▸ PROBLEM DETAILS
Look over the lines below. Report each one that includes the string "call".

▸ DATASET CONTENT
------

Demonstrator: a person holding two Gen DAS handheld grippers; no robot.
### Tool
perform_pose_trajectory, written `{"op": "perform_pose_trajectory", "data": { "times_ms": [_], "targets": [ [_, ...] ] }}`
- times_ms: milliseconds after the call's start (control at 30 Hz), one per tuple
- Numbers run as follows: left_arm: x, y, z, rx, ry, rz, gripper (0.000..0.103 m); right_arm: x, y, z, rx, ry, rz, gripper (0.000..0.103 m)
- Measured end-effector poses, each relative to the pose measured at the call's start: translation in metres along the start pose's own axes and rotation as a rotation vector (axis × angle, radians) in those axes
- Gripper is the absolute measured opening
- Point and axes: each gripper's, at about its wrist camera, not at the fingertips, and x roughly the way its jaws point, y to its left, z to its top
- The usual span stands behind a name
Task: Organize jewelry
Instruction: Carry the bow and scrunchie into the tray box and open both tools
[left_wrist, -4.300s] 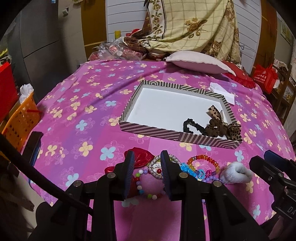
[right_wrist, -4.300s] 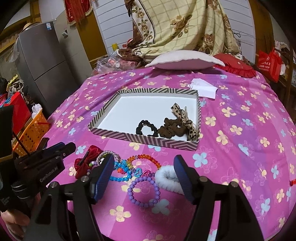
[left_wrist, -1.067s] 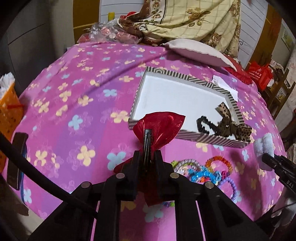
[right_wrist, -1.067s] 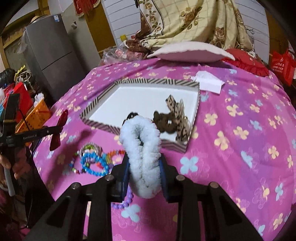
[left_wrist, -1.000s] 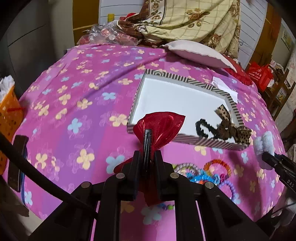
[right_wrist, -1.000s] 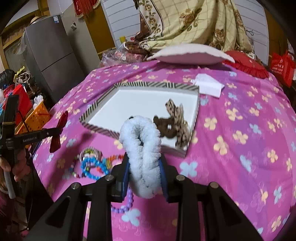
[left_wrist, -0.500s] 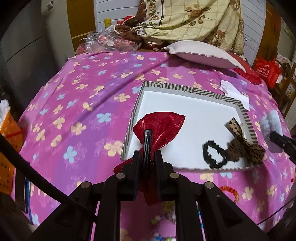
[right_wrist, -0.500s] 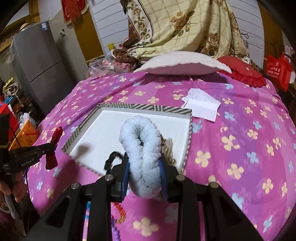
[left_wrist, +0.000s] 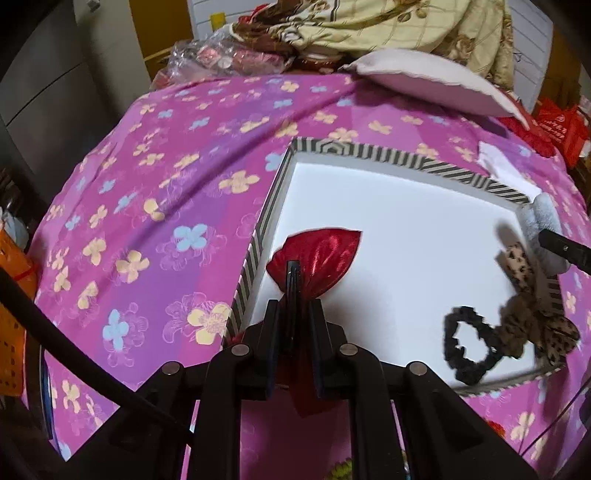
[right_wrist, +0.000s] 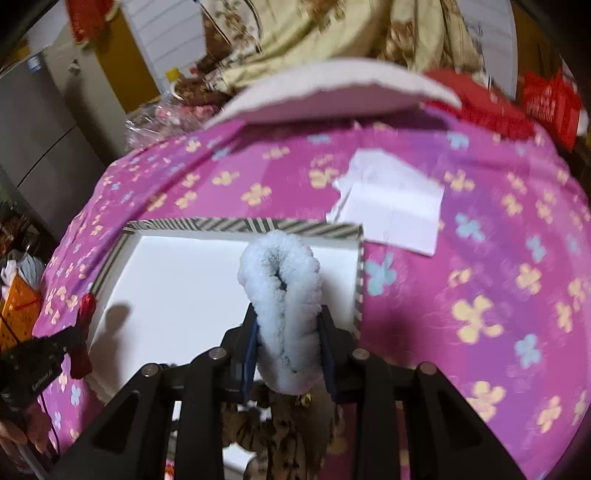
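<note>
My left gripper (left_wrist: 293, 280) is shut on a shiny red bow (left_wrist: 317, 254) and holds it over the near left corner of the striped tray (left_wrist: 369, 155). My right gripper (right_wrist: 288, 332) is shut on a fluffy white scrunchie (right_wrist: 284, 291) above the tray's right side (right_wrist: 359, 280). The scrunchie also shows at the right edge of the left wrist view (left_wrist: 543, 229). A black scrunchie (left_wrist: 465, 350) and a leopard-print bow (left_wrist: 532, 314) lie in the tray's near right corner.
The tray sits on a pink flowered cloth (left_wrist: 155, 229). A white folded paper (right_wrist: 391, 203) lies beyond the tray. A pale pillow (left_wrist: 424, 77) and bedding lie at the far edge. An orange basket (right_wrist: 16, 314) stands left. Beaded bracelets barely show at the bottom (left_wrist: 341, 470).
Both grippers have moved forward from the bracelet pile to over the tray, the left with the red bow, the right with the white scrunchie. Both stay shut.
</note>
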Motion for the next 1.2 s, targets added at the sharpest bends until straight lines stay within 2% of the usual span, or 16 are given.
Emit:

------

▸ TASK RESULT
- times_ms: milliseconds after the call's start (control at 30 Hz), one per tuple
- Measured end-effector poses, each relative to the pose measured at the call's start: translation in metres along the start pose's own axes and rotation as a rotation vector (axis × angle, radians) in those axes

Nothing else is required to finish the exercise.